Consequences of Violated Assumptions

Impact on Coefficient Estimates and Predictions

  • Violation of linearity can lead to biased estimates of the regression coefficients and inaccurate predictions, especially when extrapolating beyond the range of the observed data (using a linear model to predict sales revenue for advertising expenditure levels much higher than those observed in the data may result in unrealistic estimates)
  • The presence of multicollinearity can lead to unstable and unreliable estimates of the regression coefficients, making it difficult to interpret the individual effects of the predictor variables (the estimated effect of advertising expenditure on sales revenue may change drastically when product price is included or excluded from the model)

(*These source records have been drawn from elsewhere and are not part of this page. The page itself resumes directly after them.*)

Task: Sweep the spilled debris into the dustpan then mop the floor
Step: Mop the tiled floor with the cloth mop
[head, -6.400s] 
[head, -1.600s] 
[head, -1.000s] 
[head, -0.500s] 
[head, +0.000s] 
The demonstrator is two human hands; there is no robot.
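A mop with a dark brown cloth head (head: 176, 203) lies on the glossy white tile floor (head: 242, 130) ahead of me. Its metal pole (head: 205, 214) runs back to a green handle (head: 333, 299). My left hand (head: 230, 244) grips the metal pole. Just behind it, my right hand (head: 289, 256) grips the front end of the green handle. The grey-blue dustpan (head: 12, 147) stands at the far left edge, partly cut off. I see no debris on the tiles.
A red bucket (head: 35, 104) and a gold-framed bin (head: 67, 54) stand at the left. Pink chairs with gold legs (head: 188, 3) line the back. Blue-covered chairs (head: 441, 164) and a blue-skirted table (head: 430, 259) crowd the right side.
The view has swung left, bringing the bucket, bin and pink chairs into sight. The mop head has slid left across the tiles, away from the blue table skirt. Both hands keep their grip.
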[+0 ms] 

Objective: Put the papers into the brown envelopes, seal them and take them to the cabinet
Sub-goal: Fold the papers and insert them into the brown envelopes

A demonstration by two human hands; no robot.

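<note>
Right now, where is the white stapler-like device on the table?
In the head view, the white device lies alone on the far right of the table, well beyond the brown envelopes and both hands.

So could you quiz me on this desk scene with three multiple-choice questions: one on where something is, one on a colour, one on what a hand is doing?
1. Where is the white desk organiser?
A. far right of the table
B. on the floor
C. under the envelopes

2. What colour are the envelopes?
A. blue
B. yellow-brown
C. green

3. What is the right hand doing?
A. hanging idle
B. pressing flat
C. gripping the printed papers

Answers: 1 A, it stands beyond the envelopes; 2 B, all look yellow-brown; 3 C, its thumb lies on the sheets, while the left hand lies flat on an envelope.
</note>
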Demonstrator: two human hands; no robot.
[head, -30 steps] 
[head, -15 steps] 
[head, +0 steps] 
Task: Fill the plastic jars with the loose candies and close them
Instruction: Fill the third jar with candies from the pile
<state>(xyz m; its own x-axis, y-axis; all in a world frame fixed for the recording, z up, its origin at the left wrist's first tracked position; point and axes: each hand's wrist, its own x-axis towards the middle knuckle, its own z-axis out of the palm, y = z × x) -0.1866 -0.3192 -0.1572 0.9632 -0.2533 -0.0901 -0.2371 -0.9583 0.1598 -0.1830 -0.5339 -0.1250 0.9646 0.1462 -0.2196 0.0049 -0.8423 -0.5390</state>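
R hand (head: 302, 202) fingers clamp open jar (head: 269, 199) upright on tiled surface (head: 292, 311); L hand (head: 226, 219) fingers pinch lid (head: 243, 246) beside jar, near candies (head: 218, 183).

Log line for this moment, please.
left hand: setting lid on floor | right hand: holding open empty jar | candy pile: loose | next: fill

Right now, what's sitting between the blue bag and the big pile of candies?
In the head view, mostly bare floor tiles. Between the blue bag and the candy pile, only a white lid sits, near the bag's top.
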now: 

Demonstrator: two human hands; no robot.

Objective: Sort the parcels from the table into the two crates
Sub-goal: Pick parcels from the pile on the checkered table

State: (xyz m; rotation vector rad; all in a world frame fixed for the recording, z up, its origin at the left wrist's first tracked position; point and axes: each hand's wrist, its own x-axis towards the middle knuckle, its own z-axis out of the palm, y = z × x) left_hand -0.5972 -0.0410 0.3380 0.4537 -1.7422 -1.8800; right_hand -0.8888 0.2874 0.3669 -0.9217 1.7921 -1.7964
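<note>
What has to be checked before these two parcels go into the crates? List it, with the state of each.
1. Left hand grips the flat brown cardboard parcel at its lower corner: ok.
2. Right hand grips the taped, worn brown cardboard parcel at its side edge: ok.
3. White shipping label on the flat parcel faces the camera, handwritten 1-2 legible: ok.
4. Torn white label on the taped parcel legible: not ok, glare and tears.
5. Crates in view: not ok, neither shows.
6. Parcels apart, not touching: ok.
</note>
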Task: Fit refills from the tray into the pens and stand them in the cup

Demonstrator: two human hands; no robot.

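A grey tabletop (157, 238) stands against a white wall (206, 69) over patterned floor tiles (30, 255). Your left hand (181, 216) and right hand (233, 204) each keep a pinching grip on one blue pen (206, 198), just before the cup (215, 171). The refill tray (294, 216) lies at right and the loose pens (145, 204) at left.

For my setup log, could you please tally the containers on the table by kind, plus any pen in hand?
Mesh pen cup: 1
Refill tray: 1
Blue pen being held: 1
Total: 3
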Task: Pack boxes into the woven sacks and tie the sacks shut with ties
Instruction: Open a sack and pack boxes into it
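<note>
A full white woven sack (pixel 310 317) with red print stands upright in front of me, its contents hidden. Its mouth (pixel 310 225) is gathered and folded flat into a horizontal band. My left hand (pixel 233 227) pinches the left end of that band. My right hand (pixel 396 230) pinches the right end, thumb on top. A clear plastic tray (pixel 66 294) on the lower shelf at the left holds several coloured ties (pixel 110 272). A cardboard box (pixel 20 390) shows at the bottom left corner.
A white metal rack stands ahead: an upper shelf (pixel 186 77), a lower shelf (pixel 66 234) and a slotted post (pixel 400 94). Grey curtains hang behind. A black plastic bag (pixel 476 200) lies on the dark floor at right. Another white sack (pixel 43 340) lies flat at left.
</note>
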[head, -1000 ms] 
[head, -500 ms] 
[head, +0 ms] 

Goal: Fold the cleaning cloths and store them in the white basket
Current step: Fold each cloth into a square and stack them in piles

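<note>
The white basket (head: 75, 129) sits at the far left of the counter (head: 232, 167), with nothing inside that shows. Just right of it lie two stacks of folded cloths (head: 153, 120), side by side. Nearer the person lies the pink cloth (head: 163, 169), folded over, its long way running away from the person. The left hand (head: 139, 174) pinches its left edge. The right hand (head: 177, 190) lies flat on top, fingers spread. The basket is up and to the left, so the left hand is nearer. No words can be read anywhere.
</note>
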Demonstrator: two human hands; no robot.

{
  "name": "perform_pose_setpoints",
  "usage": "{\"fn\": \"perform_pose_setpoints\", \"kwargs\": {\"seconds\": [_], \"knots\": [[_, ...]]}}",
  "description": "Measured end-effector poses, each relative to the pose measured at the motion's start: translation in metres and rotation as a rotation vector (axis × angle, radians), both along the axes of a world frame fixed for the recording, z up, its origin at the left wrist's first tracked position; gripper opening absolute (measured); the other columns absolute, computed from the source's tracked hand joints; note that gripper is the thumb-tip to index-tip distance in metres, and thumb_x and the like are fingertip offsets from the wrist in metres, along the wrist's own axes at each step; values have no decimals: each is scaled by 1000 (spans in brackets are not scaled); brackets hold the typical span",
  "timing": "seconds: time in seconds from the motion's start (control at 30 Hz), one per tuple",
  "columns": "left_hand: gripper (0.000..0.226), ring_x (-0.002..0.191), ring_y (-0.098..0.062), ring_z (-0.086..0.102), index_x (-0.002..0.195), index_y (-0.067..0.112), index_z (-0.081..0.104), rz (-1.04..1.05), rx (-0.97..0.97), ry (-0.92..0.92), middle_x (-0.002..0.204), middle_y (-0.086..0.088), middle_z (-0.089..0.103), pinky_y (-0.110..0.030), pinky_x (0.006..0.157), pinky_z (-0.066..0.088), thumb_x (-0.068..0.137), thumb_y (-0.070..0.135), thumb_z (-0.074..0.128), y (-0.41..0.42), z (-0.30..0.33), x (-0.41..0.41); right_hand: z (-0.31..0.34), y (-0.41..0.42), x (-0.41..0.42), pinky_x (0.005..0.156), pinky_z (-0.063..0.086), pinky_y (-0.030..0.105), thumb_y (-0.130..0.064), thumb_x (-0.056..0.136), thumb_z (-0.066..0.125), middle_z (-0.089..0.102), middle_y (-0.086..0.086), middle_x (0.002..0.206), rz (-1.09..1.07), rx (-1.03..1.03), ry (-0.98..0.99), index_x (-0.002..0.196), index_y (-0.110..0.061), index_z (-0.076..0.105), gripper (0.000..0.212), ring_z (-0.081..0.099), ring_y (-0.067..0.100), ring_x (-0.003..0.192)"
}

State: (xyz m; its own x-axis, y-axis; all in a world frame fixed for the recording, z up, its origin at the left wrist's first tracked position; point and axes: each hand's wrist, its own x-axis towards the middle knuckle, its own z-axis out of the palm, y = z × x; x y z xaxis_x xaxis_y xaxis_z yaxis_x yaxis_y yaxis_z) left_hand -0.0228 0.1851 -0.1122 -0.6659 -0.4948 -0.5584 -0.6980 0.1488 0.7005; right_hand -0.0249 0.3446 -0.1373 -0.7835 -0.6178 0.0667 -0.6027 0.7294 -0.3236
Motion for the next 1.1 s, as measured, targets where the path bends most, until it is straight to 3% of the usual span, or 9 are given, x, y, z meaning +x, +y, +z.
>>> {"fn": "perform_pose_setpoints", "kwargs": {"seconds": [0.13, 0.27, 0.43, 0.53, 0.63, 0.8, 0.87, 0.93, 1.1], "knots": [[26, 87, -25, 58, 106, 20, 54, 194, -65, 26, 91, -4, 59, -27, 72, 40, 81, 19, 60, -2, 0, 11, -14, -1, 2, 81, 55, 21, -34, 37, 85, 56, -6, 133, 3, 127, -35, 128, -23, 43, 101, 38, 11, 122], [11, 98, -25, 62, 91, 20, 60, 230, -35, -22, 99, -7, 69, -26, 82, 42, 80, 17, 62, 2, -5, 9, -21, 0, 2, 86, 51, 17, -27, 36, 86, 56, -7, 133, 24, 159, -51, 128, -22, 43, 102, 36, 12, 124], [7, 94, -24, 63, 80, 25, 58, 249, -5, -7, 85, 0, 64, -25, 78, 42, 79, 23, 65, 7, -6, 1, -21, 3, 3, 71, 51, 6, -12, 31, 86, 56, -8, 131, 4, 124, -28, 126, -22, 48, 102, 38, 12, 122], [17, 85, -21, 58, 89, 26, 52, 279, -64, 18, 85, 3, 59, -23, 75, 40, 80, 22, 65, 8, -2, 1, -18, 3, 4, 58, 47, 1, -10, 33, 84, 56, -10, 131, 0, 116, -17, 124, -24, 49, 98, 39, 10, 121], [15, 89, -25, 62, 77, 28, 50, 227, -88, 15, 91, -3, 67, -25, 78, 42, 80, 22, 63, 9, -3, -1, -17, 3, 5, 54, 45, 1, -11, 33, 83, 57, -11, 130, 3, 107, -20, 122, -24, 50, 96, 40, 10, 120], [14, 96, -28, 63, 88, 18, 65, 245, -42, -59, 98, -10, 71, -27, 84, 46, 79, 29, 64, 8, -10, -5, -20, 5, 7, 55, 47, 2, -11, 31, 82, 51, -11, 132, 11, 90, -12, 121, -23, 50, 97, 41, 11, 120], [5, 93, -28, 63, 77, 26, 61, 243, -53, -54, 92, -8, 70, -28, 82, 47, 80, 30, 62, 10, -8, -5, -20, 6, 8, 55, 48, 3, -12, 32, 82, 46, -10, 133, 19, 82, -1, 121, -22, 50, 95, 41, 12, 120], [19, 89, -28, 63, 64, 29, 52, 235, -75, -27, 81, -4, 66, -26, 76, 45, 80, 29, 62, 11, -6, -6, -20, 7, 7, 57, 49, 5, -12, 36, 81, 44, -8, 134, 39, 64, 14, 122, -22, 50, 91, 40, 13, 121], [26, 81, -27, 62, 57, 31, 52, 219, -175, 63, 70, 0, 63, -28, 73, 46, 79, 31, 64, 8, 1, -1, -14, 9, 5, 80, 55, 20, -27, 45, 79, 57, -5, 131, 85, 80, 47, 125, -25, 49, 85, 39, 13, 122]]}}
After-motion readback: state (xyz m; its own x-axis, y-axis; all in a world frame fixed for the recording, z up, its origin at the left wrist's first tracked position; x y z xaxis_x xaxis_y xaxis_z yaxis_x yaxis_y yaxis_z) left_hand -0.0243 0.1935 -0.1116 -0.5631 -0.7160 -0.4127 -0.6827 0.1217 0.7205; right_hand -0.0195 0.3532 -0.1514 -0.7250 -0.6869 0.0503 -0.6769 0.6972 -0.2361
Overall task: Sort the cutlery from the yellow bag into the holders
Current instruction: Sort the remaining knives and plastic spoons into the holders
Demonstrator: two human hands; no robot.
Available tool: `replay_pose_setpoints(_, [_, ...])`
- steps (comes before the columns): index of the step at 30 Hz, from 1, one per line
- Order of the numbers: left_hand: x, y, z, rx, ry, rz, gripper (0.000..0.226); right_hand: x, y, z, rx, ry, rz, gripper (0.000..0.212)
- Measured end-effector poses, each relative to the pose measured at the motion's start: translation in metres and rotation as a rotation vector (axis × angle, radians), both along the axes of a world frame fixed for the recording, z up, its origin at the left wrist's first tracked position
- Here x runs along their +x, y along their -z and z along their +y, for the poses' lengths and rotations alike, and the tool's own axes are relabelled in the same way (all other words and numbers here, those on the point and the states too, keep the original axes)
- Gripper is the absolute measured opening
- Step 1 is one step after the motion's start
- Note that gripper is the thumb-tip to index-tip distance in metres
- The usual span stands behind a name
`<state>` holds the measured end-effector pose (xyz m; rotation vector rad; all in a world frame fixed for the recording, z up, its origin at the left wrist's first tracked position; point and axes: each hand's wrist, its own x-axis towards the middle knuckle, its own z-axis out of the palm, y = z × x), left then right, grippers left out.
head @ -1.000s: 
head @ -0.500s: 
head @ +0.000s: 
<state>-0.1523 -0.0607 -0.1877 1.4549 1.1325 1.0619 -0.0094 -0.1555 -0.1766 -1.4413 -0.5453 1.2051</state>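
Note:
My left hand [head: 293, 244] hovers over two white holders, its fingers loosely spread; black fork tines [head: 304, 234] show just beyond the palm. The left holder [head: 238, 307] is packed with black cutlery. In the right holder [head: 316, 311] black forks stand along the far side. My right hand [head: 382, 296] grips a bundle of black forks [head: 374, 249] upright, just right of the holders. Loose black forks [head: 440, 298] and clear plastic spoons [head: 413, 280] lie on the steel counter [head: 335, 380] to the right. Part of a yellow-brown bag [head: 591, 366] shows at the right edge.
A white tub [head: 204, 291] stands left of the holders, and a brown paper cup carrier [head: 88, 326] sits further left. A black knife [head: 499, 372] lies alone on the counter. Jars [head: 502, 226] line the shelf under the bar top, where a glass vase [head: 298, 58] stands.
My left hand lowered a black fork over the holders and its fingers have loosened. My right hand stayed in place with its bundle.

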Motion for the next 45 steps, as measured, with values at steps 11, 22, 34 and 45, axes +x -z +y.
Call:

Effect on Inference and Model Fit

  • Violation of independence can result in underestimated standard errors and overly narrow confidence intervals, leading to incorrect inferences about the significance of the regression coefficients (concluding that advertising expenditure has a significant effect on sales revenue when, in reality, the relationship is not statistically significant)
  • Violation of homoscedasticity can lead to inefficient estimates of the regression coefficients and biased standard errors, affecting the validity of hypothesis tests and confidence intervals (the true variability in the effect of advertising expenditure on sales revenue may be underestimated or overestimated, depending on the pattern of heteroscedasticity)
  • Outliers and influential points can have a substantial impact on the regression results, potentially distorting the estimates of the coefficients and reducing the overall fit of the model (a single observation with an extremely high sales revenue value can make the relationship between advertising expenditure and sales revenue appear stronger than it actually is)